◆ Task prompt:
Your task is to copy every entry exactly.
--- Source records Enclosed Below ---
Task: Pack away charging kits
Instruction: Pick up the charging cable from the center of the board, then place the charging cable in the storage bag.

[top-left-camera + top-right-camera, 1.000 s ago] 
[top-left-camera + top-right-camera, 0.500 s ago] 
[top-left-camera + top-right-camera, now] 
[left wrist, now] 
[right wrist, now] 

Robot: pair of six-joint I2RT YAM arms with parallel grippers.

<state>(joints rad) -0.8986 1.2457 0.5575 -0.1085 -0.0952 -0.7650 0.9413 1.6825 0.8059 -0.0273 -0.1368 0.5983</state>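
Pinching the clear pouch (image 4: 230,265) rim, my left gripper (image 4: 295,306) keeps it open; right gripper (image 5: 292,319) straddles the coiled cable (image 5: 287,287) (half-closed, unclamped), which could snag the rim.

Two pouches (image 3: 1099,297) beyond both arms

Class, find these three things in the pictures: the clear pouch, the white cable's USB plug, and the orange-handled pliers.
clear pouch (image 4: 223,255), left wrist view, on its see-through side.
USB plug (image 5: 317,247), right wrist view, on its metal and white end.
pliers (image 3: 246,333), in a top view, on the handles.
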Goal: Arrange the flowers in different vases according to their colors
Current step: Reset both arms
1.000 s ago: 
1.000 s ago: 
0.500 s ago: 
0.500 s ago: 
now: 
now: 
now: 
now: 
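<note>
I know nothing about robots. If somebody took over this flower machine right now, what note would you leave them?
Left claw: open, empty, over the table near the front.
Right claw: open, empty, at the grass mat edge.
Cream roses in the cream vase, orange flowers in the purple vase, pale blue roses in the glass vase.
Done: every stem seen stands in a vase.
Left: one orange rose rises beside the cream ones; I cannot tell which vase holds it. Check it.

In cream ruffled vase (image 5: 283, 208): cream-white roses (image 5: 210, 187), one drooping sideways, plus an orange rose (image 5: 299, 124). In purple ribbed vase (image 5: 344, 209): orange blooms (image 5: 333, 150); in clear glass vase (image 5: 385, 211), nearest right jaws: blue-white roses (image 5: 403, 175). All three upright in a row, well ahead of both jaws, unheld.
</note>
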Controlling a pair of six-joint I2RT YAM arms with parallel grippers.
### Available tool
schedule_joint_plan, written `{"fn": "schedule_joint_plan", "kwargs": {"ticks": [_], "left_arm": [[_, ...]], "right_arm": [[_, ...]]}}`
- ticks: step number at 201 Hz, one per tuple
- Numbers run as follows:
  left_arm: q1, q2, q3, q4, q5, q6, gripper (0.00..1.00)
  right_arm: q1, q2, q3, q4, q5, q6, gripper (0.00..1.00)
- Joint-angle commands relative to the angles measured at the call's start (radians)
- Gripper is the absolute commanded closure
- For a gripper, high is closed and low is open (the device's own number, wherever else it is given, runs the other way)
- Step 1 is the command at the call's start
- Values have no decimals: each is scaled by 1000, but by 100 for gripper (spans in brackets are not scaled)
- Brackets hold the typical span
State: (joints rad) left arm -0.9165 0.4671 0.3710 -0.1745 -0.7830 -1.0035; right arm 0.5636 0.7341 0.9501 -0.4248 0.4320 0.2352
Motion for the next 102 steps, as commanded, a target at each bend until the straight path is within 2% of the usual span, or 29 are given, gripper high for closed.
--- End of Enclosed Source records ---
◆ Task response:
Task: Pack away charging kits
Instruction: Pick up the charging cable from the center of the board, then place the charging cable in the storage bag.

[top-left-camera + top-right-camera, 1.000 s ago] 
[top-left-camera + top-right-camera, 0.500 s ago] 
[top-left-camera + top-right-camera, now] 
[left wrist, now] 
[right wrist, now] 

Robot: pair of six-joint I2RT YAM arms with parallel grippers.

<state>(joints rad) -0.8986 1.2457 0.5575 -0.1085 -0.0952 -0.7650 0.9413 1.6825 0.8059 -0.0273 -0.1368 0.5983</state>
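Pinching the clear pouch (image 4: 230,265) rim, my left gripper (image 4: 295,306) keeps it open; right gripper (image 5: 292,319) straddles the coiled cable (image 5: 287,287) (half-closed, unclamped), which could snag the rim.

Two pouches (image 3: 1099,297) beyond both arms

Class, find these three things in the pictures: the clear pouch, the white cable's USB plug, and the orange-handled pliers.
clear pouch (image 4: 223,255), left wrist view, on its see-through side.
USB plug (image 5: 317,247), right wrist view, on its metal and white end.
pliers (image 3: 246,333), in a top view, on the handles.
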Goal: Arrange the flowers in different vases according to their colors
Current step: Reset both arms
1.000 s ago: 
1.000 s ago: 
0.500 s ago: 
0.500 s ago: 
now: 
now: 
now: 
now: 
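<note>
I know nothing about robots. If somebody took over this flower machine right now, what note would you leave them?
Left claw: open, empty, over the table near the front.
Right claw: open, empty, at the grass mat edge.
Cream roses in the cream vase, orange flowers in the purple vase, pale blue roses in the glass vase.
Done: every stem seen stands in a vase.
Left: one orange rose rises beside the cream ones; I cannot tell which vase holds it. Check it.

In cream ruffled vase (image 5: 283, 208): cream-white roses (image 5: 210, 187), one drooping sideways, plus an orange rose (image 5: 299, 124). In purple ribbed vase (image 5: 344, 209): orange blooms (image 5: 333, 150); in clear glass vase (image 5: 385, 211), nearest right jaws: blue-white roses (image 5: 403, 175). All three upright in a row, well ahead of both jaws, unheld.
</note>
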Controlling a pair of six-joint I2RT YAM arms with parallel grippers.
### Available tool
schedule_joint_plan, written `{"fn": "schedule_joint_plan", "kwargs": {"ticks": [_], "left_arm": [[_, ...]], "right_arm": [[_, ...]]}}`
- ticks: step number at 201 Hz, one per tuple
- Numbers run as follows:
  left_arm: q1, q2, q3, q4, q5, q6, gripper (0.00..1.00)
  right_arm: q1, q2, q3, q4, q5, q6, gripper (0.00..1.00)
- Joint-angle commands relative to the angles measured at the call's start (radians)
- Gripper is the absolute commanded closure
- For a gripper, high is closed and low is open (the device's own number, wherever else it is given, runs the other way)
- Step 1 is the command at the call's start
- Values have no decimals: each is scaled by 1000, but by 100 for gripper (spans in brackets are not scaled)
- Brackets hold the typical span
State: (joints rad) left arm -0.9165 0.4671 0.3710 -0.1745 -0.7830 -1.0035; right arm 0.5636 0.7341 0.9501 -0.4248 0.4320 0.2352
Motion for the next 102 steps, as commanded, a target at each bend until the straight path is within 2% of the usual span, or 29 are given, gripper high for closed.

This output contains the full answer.